Когда после пятого удара Арне сжался и протяжно застонал, экзекутор не смог удержать улыбку удовольствия. Он взял нужный ритм – не быстро, но и не медленно, давая прочувствовать боль от удара полностью, наблюдая, как эта боль волной дрожи пробегает по телу Арне. Да, боль от первых ударов пока вот такая – набегающая, прерывистая. Олав представлял ее себе огненно-рыжей девчонкой – озорной, ускользающей, дерзкой. Когда уже все обнаженное тело Арне было горяче-красным, а полосы от новых ударов тонули в этой красноте, его боль в представлении Олава стала факелом, с которого капала горящая смола.
Рубашка Арне уже прилипла к спине, стоны перешли в крики – сначала короткие, потом все более протяжные, тело дергалось, пытаясь ускользнуть от впивающейся в него плети. «А так больнее?» - внутренне спросил Олав и, стегнув особенно сильно, с оттяжкой, вырвав из Арне отчаянный крик, с сочувствием молча ответил: «Больнее, малыш, вижу, что больнее». И представил эту боль в виде вепря.

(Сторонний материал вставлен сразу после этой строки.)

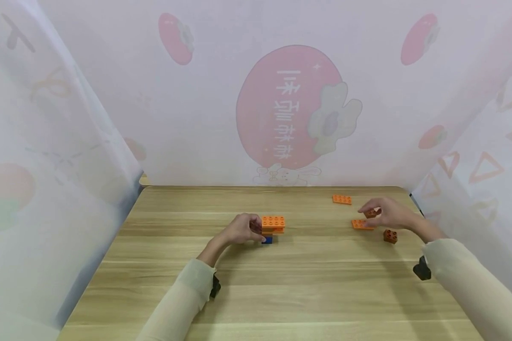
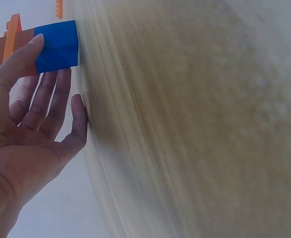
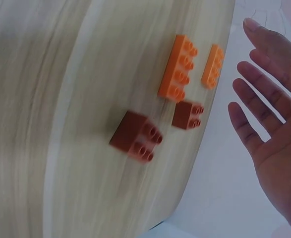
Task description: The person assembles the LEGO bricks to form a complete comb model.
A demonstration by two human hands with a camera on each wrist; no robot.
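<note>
A small stack of toy building bricks stands near the middle of the table, with an orange brick (image 1: 273, 221) on top and a blue brick (image 2: 58, 47) at its foot. Brown and orange layers lie between them. My left hand (image 1: 241, 229) grips the stack from the left, its thumb against the lower bricks. On the right, my right hand (image 1: 388, 215) hovers over a flat orange brick (image 3: 174, 69) and a brown brick (image 3: 187, 115). Its fingers are spread apart and hold nothing in the right wrist view.
A second brown brick (image 1: 390, 236) sits nearer the front, below the right hand. Another flat orange brick (image 1: 342, 200) lies toward the back edge of the wooden table (image 1: 307, 289). Printed pale curtains (image 1: 213, 142) hang behind and on both sides.
</note>
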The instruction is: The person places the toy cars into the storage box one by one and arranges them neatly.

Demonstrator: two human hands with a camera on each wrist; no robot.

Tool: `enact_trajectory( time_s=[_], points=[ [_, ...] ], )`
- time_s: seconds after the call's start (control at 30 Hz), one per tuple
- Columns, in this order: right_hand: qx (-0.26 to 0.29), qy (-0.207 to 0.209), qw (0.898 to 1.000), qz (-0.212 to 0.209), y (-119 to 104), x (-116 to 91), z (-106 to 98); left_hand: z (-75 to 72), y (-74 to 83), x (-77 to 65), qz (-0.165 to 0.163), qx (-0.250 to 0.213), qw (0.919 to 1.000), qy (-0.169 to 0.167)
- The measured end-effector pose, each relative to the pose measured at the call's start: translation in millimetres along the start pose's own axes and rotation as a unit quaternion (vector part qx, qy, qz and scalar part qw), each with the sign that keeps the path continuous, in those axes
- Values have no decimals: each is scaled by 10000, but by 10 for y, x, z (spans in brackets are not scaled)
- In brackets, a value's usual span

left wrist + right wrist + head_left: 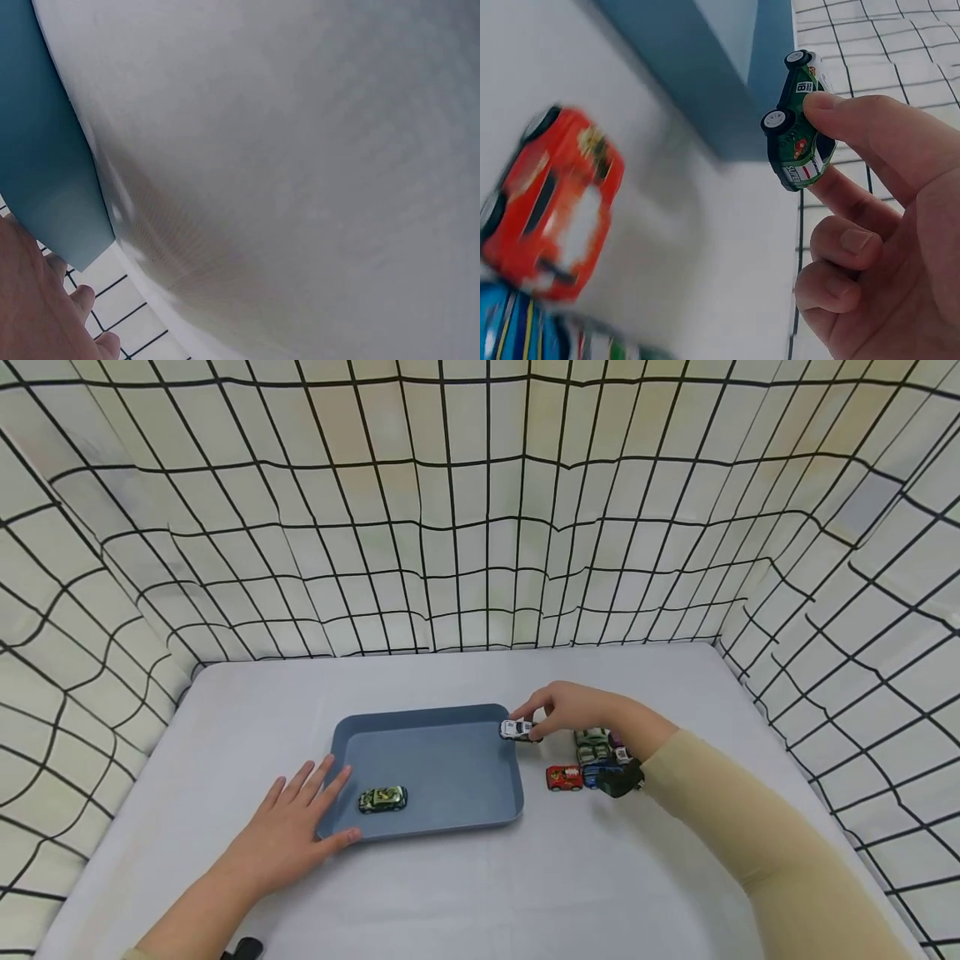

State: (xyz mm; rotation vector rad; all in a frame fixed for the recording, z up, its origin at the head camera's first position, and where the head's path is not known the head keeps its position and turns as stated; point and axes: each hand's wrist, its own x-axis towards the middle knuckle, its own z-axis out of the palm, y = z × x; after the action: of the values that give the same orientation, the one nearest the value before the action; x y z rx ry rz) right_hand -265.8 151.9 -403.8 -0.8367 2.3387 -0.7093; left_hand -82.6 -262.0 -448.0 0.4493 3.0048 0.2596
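My right hand (573, 706) pinches a small toy car (516, 729) between thumb and fingers, at the back right corner of the blue tray (442, 831). From above the car's top looks white; the right wrist view shows the dark green side of the toy car (799, 127), with white wheels, held above the table beside the tray wall. With spread, straight fingers, my left hand (288, 827) lies over the tray's left edge. A camouflage-patterned toy car (382, 799) sits in the tray's front left part, to the right of that hand.
Right of the tray, a red toy car (564, 777) stands beside a blue toy car (592, 774), with green toy cars (592, 745) behind, partly under the right forearm. White cloth (420, 893) covers the table. Black netting (465, 527) over white sheeting encloses the back and sides.
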Motion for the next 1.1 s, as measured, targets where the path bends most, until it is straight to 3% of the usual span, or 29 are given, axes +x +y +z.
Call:
enact_trajectory(
  time_s=[0.53, 1.1],
  points=[
    [98, -145, 9993, -317, -473, 563, 217, 26, 0, -5, -23, 51, 10000, -5],
    [-697, -462, 9952, -518, -986, 1151, 739, 16, -2, 15, -88, 109, 9999, -58]
  ],
)
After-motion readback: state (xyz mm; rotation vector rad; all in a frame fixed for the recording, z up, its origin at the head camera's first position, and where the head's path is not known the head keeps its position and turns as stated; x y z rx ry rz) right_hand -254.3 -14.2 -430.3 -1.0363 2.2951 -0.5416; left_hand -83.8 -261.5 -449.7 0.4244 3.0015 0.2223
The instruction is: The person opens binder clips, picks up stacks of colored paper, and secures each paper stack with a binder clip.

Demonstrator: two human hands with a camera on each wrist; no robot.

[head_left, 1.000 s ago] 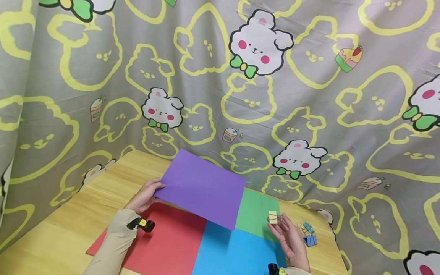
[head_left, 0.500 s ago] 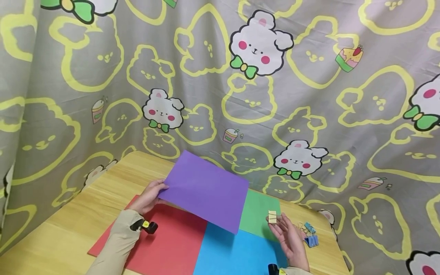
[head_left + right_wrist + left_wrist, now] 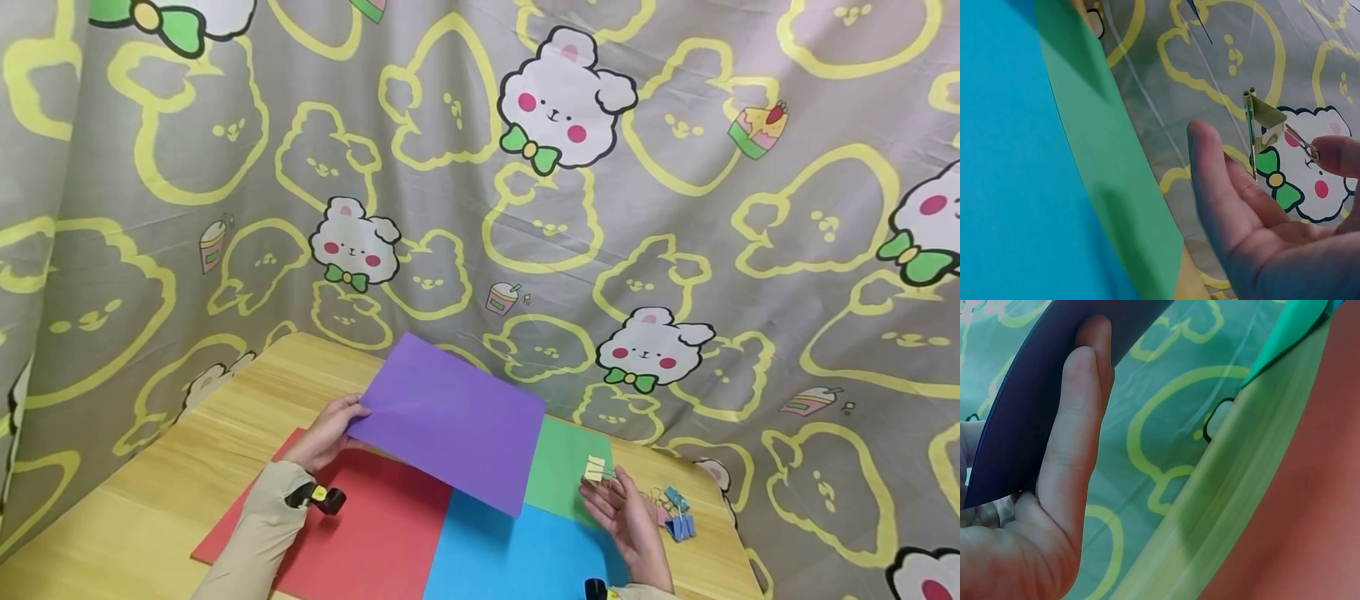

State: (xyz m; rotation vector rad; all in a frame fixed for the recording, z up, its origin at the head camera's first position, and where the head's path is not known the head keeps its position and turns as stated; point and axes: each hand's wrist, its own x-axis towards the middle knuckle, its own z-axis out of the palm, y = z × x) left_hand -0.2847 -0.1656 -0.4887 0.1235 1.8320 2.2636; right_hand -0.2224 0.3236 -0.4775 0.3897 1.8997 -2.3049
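Observation:
My left hand (image 3: pixel 330 433) pinches the left edge of a purple sheet (image 3: pixel 457 425), which is raised and tilted above other coloured sheets. In the left wrist view, straight fingers (image 3: pixel 1072 425) lie along the underside of the purple sheet (image 3: pixel 1019 419). At the right, my right hand (image 3: pixel 633 525) holds a pale yellow binder clip (image 3: pixel 595 468) by a wire handle, apart from the purple sheet. The right wrist view shows a thumb (image 3: pixel 1338 155) at one handle of the binder clip (image 3: pixel 1267 115); the other fingers are extended below it.
Beneath lie a red sheet (image 3: pixel 367 525), a blue sheet (image 3: pixel 517 558) and a green sheet (image 3: pixel 566 467) on the wooden table (image 3: pixel 150 492). Several more clips, including a blue binder clip (image 3: pixel 681 527), lie beyond my right hand. A patterned curtain (image 3: pixel 450 192) hangs behind the table.
My left hand and the purple sheet have shifted slightly right and down. In my right hand, the yellow binder clip has tilted a little and risen slightly relative to the fingers.

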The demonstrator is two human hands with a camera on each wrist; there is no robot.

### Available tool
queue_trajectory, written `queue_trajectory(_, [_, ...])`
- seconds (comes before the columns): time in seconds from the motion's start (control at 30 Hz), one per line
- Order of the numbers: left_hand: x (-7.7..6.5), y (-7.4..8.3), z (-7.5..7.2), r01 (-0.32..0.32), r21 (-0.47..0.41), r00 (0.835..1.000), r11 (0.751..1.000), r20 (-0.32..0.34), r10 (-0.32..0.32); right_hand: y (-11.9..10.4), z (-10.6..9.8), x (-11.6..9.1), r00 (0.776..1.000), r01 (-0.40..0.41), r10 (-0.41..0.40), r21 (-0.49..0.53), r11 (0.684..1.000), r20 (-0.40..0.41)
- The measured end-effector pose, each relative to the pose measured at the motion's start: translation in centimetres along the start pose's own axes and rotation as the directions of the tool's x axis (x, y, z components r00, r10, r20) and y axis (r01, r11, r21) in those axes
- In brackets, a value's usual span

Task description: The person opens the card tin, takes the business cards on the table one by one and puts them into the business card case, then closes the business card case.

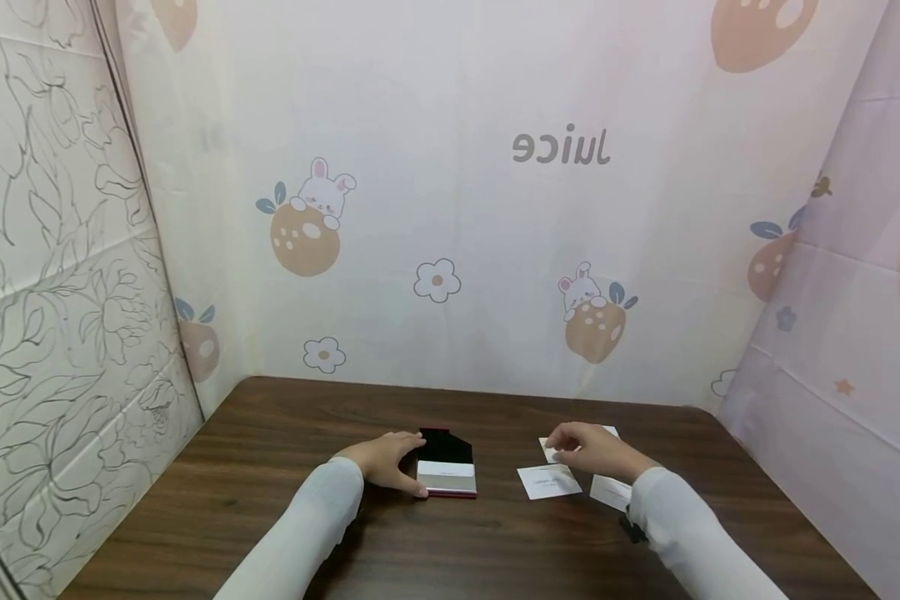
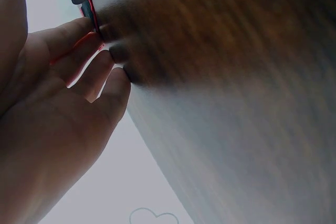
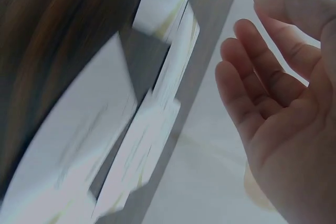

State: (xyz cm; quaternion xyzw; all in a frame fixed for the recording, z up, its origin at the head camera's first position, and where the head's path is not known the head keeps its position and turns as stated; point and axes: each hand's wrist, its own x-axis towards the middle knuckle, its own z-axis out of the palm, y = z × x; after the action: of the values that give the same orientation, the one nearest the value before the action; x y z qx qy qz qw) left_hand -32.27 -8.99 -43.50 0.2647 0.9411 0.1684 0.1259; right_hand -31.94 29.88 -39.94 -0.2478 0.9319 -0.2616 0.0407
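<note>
Shows dark brown, streaked wood grain across the tabletop (image 1: 510, 546). Reads black inside the open case (image 1: 445, 450), about midway between left and right edges, with red edging, grey below and a white strip (image 1: 447, 469) between. Shows white on the cards (image 1: 550, 483) toward the right edge, with faint grey print and yellowish streaks. Displays orange fruit (image 1: 305, 246), grey lettering (image 1: 561, 147) and outlined flowers (image 1: 437, 281) on the pale curtain (image 1: 435, 200) beyond the back edge. Bears dark floral line-work on the white curtain (image 1: 67, 250) beyond the left edge.
</note>
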Motion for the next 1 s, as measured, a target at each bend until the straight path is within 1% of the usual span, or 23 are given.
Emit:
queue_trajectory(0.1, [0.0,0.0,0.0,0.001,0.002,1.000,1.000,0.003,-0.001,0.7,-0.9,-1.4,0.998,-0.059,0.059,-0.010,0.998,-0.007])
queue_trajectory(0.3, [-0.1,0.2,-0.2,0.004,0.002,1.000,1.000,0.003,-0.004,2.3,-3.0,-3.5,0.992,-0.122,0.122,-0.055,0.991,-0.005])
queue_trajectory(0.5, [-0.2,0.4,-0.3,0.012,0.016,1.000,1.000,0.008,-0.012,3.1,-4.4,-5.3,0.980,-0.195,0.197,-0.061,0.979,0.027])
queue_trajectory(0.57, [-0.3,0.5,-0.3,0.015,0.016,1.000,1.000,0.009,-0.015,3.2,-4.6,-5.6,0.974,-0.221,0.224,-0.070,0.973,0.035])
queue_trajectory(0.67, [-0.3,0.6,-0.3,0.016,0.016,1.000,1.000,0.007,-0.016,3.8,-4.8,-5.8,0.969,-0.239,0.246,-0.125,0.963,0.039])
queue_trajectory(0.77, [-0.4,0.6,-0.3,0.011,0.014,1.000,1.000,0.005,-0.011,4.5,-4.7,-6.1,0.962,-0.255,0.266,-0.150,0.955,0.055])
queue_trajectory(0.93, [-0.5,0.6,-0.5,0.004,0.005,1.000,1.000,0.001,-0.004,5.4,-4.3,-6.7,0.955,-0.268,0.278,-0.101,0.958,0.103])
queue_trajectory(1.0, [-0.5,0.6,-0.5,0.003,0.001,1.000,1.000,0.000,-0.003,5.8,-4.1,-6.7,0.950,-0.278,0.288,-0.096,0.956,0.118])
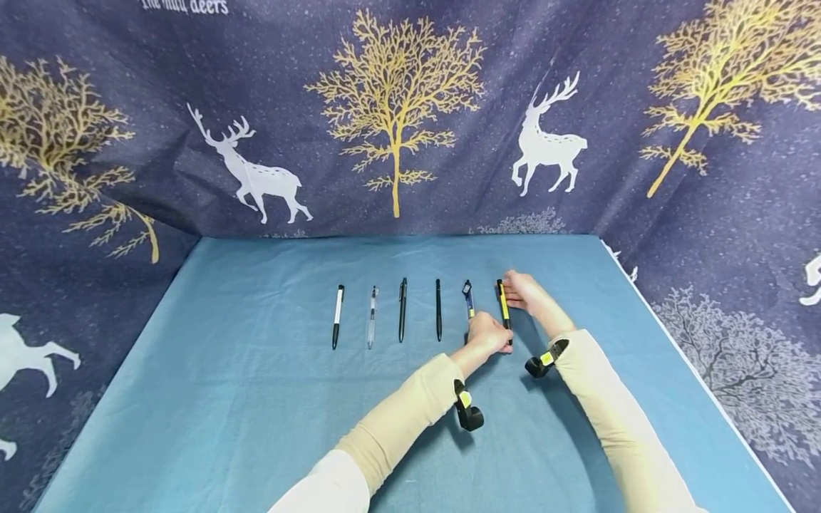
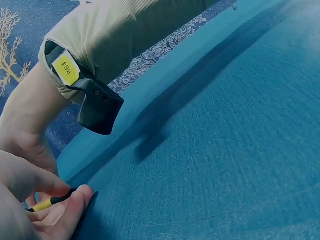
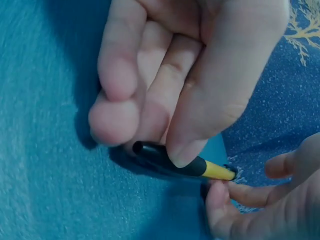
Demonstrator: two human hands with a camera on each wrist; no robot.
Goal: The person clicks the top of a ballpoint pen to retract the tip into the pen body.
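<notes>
A yellow pen with black ends [image 1: 503, 301] is the rightmost in a row of pens on the blue cloth. Its near end is pinched between thumb and finger of my left hand [image 1: 489, 333]. At the far end, my right hand [image 1: 522, 291] grips it from the right, the thumb pressed on the black barrel [image 3: 165, 160] in the right wrist view. A blue pen [image 1: 470, 296] lies just left, its near part hidden behind my left hand. In the left wrist view the yellow barrel [image 2: 42, 205] shows between the fingers.
Further left lie a thin black pen [image 1: 439, 310], a black pen with a clip [image 1: 403, 310], a clear pen [image 1: 372, 318] and a white and black pen [image 1: 338, 317]. The blue cloth [image 1: 224, 399] covers the table. Behind hangs a dark curtain [image 1: 462, 178] with deer and trees.
</notes>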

Арне казалось, что сознание ускользает от него и не может задержать что-то важное, главное, что волны боли накатывают и поглощают это важное. Когда Олав давал ему небольшую передышку, глаза Арне через туман бегущих слез уже видели это, но рассудок «рассмотреть» еще не мог. «Еще немного, малыш, осталось немного, потерпи», – услышал он, как сквозь толщу воды, слова Олава, но они не утешили, не успокоили, а, напротив, лишили Арне последних сил. «Не надо…не надо…не надо…» – ему казалось, что он кричит, но это были едва слышные хрипы.
После этих последних ударов, которые Олав давал с оттяжкой, осознание реальности вернулось к Арне нескоро. Сначала он почувствовал, что может свободно шевелить руками, на которых не было ремней, что уже может терпеть сильную боль, что к нему возвращается стыд. И наступил момент, когда его сознание, наконец, пробилось к тому, что же было этим важным, главным, но все время ускользавшим. Темные глаза, которые он видел в маленьком окошке каменной стены. Он узнал бы их среди всех глаз мира. Это те глаза, взгляд которых он всегда чувствовал, когда раз в неделю сгружал с тележки привезенную в Кронборг рыбу и прилагал все усилия, чтобы не посмотреть в ответ. Те глаза, от единственного пересечения с которыми он замер и не смог отвести горящего взгляда, что показался тогда дерзким.

Августа, которая во время порки Арне заставляла себя смотреть, сейчас словно прощалась с ним. Тот плен, который терзал ее два последних месяца, с каждым его стоном, криком, с каждой мольбой отпускал. И теперь, когда она видела прилипшую к его лицу длинную прядь светлых волос, Августа чувствовала себя свободной.

Через год – в 1596м – девятнадцатилетний Кристиан будет коронован и станет одним из самых славных королей Дании и Норвегии, а шестнадцатилетняя Августа выйдет замуж за герцога Иоганна Адольфа Гольштейн-Готторпского.

Но сейчас будущая герцогиня Гольштейн-Готторпская не знала только одного: так до конца жизни она и не сможет полюбить кого-нибудь столь же сильно, как этого норвежца с серыми глазами и светлыми, небрежно связанными бечевкой волосами.